> _PROBLEM DETAILS_: Pictures stay out. Extract the lines below from the first one through the line with "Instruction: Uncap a", both included.

> _INPUT RECORDS_:
::::::::

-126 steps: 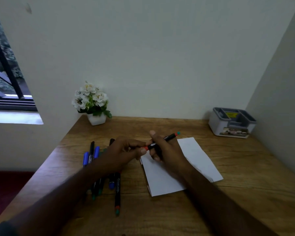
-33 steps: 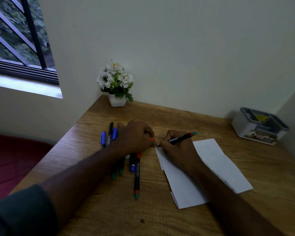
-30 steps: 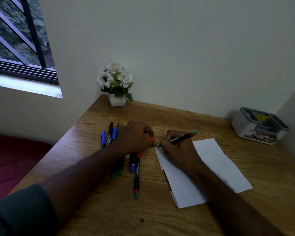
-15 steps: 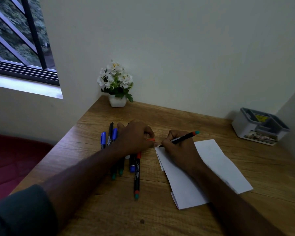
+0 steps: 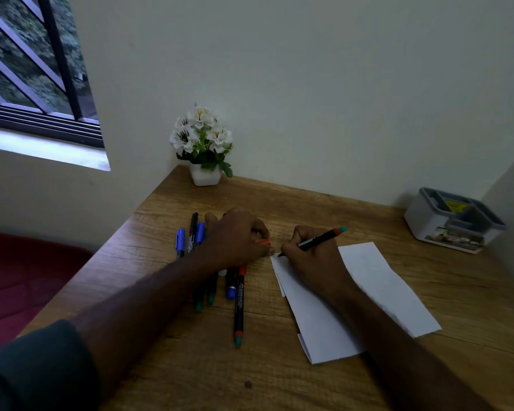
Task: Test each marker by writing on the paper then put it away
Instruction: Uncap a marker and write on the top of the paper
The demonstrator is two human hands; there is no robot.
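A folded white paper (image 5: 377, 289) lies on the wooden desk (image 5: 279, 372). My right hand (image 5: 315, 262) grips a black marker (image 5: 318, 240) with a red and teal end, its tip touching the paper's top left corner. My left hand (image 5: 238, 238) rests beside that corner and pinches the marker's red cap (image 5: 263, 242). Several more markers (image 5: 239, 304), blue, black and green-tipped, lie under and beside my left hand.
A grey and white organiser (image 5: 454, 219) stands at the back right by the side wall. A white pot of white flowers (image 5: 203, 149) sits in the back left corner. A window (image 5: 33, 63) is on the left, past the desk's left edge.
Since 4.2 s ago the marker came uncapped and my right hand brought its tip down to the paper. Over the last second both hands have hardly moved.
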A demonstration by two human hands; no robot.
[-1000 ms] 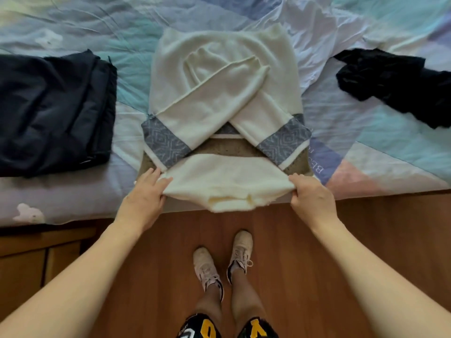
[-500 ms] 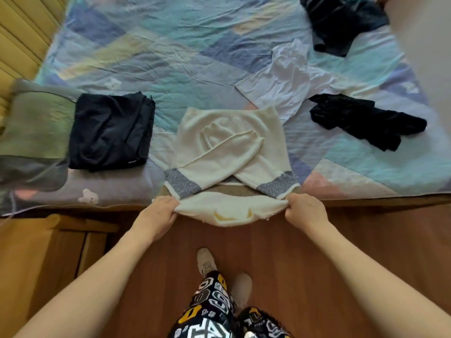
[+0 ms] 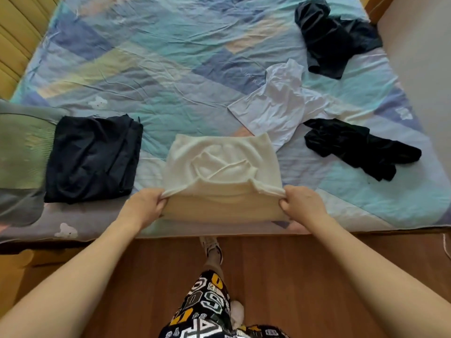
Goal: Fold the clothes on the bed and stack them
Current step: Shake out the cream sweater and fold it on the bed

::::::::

> _RESULT BELOW_:
-126 steps: 
-33 steps: 
-30 steps: 
-15 steps: 
+0 steps: 
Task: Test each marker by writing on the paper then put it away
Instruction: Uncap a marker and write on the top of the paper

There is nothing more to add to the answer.